Les événements nous rappellent qu'il faut encore et toujours renforcer le sentiment d'appartenance aux valeurs européennes et de citoyenneté européenne, en particulier auprès de la jeunesse. C'est le sens de la proposition du président Macron d'étendre à tous les pays de la CPE le pass Interrail, qui permet aux jeunes de moins de 28 ans de découvrir l'Europe pendant quelques semaines et de faire des rencontres ; en somme, de se sentir européen. La Commission travaillera dans les prochains mois à sa concrétisation.

En ce qui concerne l'Ukraine, un point a été fait sur l'évolution de la situation sur le terrain et sur les besoins en matière d'armement et de formation. Tous les responsables européens, dont le président de la République, ont réaffirmé leur soutien humanitaire, financier, économique et militaire, tant que nécessaire et jusqu'à ce que Kiev décide des conditions de la paix. Compte tenu de la situation aux États-Unis et des événements survenus au Haut-Karabagh et au Proche-Orient, cette réaffirmation est importante pour montrer à l'Ukraine qu'on ne l'oublie pas.

Il importait également de confirmer notre soutien à l'indépendance, à la souveraineté et à l'intégrité territoriale de l'Arménie dans ses frontières. C'est ce qu'a fait le président de la République avec Charles Michel et Olaf Scholz lors d'une rencontre avec le premier ministre Nikol Pachinian.

Ils ont, en outre, annoncé un approfondissement des relations entre l'Union européenne et l'Arménie, ainsi que le renforcement de l'aide humanitaire. Comme vous, nous avons tous regretté que le président Ilham Aliev ait décidé de ne pas venir. Contrairement à ce qui a pu être dit, personne n'a refusé la participation de quiconque aux échanges tenus à Grenade, qu'il s'agisse du président azerbaïdjanais ou du président turc : ne croyez pas toujours la presse ! De fait, ce n'est pas notre approche de la résolution des crises régionales et c'est contraire à l'esprit même de la CPE, qui doit permettre, au contraire, d'avancer en appuyant les négociations menées à Bruxelles.
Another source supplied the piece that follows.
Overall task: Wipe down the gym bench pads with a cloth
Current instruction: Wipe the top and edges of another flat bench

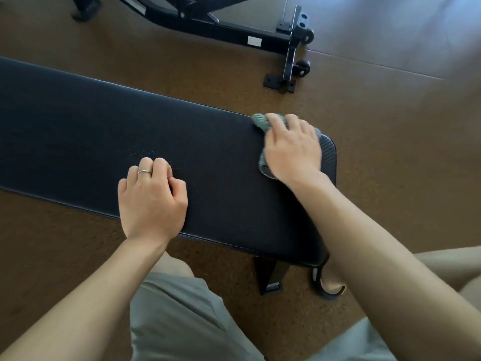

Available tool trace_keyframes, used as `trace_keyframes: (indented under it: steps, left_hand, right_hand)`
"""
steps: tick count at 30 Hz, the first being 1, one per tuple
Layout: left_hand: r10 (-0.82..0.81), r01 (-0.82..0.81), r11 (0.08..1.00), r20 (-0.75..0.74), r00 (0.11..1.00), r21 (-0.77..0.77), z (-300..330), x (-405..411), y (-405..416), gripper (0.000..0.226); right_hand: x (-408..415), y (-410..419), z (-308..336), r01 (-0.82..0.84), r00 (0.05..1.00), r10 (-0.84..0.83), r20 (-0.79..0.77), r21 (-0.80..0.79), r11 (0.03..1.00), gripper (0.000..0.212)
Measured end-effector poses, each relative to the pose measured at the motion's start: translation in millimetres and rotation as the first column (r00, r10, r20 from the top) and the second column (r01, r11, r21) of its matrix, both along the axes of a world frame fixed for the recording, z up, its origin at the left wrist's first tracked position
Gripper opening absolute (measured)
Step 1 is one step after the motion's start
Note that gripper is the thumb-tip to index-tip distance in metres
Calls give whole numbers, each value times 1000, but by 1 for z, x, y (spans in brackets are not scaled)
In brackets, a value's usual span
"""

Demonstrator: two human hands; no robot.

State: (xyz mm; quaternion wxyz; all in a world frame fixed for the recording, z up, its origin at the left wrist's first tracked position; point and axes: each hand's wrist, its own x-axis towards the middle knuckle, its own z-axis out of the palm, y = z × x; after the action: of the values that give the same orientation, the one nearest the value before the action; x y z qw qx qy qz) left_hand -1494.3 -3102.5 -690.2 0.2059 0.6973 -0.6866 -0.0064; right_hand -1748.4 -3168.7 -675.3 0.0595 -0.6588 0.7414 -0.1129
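bare forearms, silver ring (144, 171), grey-green shorts (182, 316)

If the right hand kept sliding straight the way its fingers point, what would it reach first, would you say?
The right hand, pressing the cloth, points toward the bench pad's far edge. It would likely run off that edge, with only brown floor beyond; the other bench's frame looks farther back.

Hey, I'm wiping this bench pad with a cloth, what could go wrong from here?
The cloth is bunched under your right hand near the pad's far right corner, so a further stroke that way may carry it off the edge onto the floor. Bunched like this, it likely covers little surface, so streaks or missed strips are possible. Your left hand rests on the pad, so that patch may go unwiped unless you move it.
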Motion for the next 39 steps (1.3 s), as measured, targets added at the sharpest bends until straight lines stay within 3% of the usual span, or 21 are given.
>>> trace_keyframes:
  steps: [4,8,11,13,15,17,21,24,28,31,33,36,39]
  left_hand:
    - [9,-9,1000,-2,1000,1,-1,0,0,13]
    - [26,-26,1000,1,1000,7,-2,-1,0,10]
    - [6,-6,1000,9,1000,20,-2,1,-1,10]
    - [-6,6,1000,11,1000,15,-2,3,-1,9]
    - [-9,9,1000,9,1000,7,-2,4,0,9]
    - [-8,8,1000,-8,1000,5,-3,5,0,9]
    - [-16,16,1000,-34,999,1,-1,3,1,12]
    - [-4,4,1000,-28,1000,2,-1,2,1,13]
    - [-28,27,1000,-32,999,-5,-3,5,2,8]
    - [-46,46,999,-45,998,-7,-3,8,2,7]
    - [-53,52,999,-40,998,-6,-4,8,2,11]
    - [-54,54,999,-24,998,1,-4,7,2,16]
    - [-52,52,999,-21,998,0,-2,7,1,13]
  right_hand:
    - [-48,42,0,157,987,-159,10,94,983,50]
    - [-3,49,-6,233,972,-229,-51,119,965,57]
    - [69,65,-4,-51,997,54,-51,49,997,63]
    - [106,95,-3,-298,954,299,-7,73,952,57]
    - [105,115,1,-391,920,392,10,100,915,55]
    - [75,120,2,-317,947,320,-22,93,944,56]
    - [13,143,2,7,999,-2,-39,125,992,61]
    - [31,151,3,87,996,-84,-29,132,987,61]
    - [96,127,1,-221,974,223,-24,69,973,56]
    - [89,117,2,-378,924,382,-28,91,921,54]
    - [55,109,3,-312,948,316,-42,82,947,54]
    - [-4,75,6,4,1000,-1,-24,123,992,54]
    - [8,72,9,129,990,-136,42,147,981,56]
S'agissant de la Serbie et du Kosovo, la présidente de la République du Kosovo était présente mais une grande part des négociations se déroulent entre premiers ministres. Un suivi a d'ailleurs été assuré lors du dernier Conseil européen à Bruxelles, fin octobre. Il est important de rappeler que le dialogue se poursuit et que nous continuons d'avancer.